On the steep slope of a glacier jutting through the Hunza Valley in Pakistan’s mountainous far north, Tariq Jamil measures the ice’s movement and snaps photos. Later, he creates a report that includes data from sensors and another camera installed near the Shisper glacier to update his village an hour’s hike downstream.
The 51-year-old’s mission: mobilise his community of 200 families in Hassanabad, in the Karakoram mountains, to fight for a future for their village and way of life, increasingly under threat from unstable lakes formed by melting glacier ice.
When glacial lakes overfill or their banks become unsound, they burst, sparking deadly floods that wash out bridges and buildings and wipe out fertile land throughout the Hindu Kush, Karakoram, and Himalayan mountain ranges that intersect in northern Pakistan.
Himalayan glaciers are on track to lose up to 75 percent of their ice by the century’s end due to global warming, according to the International Centre for Integrated Mountain Development (ICIMOD).
After all the sensors are installed, village representatives will be able to monitor data through their mobile phones. “Local wisdom is very important,” Jamil said. “We are the main observers.
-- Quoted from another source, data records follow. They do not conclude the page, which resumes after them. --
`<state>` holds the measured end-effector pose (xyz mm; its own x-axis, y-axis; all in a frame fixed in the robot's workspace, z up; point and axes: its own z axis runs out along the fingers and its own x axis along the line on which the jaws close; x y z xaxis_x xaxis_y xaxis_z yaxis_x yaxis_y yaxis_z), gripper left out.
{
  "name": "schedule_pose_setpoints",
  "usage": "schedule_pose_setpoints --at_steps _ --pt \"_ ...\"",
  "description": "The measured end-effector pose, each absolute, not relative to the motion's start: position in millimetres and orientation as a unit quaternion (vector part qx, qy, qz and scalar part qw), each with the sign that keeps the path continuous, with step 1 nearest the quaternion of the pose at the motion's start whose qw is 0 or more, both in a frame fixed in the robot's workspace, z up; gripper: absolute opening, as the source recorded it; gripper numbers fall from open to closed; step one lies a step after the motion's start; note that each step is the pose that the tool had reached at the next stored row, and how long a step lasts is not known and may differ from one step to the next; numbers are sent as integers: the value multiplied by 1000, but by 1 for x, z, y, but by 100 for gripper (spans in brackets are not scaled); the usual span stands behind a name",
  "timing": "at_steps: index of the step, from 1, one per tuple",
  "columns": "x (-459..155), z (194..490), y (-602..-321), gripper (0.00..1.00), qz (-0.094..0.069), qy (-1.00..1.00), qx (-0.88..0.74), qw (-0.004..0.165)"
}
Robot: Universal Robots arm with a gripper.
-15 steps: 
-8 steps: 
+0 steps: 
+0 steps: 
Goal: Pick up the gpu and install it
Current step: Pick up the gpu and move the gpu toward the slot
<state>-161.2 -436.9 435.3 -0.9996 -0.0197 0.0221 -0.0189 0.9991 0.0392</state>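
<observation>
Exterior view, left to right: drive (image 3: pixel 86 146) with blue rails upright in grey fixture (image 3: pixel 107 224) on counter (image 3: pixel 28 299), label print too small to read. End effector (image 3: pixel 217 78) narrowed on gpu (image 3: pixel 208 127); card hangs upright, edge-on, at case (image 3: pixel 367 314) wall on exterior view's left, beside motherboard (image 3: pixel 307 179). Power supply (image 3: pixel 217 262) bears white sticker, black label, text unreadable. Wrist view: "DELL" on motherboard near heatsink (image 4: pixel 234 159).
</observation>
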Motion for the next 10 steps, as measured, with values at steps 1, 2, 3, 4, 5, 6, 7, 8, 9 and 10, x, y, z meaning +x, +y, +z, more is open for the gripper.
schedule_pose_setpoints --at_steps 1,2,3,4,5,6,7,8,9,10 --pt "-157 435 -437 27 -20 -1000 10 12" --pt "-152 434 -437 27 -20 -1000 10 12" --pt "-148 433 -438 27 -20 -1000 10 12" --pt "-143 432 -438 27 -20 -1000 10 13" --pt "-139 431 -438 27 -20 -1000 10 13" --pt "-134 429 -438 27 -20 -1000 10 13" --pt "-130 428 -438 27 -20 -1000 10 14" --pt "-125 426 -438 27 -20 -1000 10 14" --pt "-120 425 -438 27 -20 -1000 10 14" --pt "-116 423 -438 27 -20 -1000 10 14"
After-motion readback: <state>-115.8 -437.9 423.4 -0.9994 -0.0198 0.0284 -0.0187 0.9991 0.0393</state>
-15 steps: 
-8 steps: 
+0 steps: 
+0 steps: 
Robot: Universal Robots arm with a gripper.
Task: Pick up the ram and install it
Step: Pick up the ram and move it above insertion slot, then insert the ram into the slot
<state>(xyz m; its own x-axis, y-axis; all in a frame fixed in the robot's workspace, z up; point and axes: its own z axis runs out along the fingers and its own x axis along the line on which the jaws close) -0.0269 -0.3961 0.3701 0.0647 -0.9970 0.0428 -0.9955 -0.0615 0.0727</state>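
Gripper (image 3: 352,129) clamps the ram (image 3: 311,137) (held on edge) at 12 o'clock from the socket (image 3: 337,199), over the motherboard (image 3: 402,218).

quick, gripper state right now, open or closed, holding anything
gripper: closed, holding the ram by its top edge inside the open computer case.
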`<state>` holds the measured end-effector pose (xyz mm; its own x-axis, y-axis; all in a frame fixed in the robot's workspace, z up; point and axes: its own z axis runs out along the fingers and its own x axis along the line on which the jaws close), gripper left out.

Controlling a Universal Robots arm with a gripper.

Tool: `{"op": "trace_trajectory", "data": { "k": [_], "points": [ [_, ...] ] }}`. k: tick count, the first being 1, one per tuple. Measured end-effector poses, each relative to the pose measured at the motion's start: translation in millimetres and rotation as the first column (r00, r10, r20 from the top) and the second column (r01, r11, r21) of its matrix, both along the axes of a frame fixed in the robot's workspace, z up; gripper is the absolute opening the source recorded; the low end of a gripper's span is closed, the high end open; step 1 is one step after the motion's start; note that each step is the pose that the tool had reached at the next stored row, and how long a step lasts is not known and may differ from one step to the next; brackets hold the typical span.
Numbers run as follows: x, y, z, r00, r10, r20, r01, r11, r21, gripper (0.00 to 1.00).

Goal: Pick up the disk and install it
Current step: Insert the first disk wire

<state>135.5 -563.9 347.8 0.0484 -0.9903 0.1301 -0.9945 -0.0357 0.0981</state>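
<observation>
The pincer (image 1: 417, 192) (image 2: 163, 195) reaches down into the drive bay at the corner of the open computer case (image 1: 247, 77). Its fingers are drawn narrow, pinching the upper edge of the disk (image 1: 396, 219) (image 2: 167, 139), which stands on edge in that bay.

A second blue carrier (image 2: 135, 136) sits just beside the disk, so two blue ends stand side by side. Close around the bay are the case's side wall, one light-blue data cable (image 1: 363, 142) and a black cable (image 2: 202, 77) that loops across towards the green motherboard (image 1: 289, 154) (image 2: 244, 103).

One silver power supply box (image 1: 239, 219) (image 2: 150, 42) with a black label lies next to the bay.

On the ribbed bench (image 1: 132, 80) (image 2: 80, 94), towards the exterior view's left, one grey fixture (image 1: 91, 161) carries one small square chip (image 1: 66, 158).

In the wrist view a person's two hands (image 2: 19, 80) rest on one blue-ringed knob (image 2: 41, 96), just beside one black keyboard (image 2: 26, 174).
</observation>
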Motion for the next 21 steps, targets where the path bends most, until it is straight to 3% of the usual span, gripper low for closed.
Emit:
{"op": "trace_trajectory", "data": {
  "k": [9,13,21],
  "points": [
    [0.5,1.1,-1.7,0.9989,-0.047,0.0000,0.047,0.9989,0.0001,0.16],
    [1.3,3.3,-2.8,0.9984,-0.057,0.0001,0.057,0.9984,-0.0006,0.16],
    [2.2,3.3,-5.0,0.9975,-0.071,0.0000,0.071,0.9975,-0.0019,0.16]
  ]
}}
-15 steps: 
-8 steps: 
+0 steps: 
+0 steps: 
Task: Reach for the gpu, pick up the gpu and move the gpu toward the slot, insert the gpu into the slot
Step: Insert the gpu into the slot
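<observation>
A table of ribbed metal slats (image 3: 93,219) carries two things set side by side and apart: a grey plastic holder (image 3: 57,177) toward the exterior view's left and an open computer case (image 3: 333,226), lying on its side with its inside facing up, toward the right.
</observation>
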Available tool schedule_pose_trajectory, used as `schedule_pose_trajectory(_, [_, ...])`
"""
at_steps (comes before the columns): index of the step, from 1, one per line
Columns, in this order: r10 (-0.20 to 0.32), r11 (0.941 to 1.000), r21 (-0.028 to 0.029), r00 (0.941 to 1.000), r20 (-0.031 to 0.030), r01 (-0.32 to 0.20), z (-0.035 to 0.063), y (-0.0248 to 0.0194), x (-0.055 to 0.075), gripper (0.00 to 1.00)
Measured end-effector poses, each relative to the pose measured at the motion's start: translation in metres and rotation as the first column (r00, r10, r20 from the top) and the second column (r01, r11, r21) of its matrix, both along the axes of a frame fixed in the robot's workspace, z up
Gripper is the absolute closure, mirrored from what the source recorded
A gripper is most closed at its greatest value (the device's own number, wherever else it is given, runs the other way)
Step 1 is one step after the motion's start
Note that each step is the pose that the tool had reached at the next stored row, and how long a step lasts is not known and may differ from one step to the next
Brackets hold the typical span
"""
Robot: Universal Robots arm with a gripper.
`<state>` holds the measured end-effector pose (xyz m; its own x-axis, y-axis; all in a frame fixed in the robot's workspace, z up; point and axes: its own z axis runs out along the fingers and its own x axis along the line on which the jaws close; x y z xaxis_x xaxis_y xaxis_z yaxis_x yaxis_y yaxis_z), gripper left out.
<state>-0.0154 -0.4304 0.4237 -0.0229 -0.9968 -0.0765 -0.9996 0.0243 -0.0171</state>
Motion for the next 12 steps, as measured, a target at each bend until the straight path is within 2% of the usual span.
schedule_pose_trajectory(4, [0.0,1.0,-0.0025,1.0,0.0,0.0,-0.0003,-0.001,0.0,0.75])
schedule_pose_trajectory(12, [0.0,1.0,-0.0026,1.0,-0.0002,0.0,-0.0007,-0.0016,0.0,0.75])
We have witnessed many things.”
Hassanabad is part of the United Nations-backed Glacial Lake Outburst Flood (GLOF) II project to help communities downstream of melting glaciers adapt.
Amid a shortfall in funding for those most vulnerable to the impacts of climate change, village residents say they urgently need increased support to adapt to threats of glacial lake floods.
“The needs are enormous,” said Karma Lodey Rapten, regional technical specialist for climate change adaptation at the United Nations Development Programme (UNDP).
Pakistan is the only country to receive adaptation funding from the Green Climate Fund – the Paris Agreement’s key financing pot – to ease the risk of such floods.
While countries like Bhutan have worked with other funders to minimise the threat from glacial lake floods, the $36.96m GLOF II scheme – which ends this year – is a global benchmark for other regions grappling with this threat, including the Peruvian Andes and China.
Since 2017, weather stations as well as sensors measuring rainfall, water discharge, and river and lake water levels have been installed under the administration of Islamabad and UNDP. GLOF II has deployed speakers in villages to communicate warnings, and infrastructure like stone-and-wire barriers that slow floodwater.
In Hassanabad, a villager regularly monitors the feed from a camera installed high up the valley, checking water levels in the river by the glacier’s base, during risky periods such as summer, when a lake dammed by ice from the Shisper glacier often forms.
Pakistan is among the world’s most at-risk countries from glacial lake floods, with 800,000 people living within 15km (9.3 miles) of a glacier. Many residents of the Karakorams built their homes on lush land along rivers running off glaciers.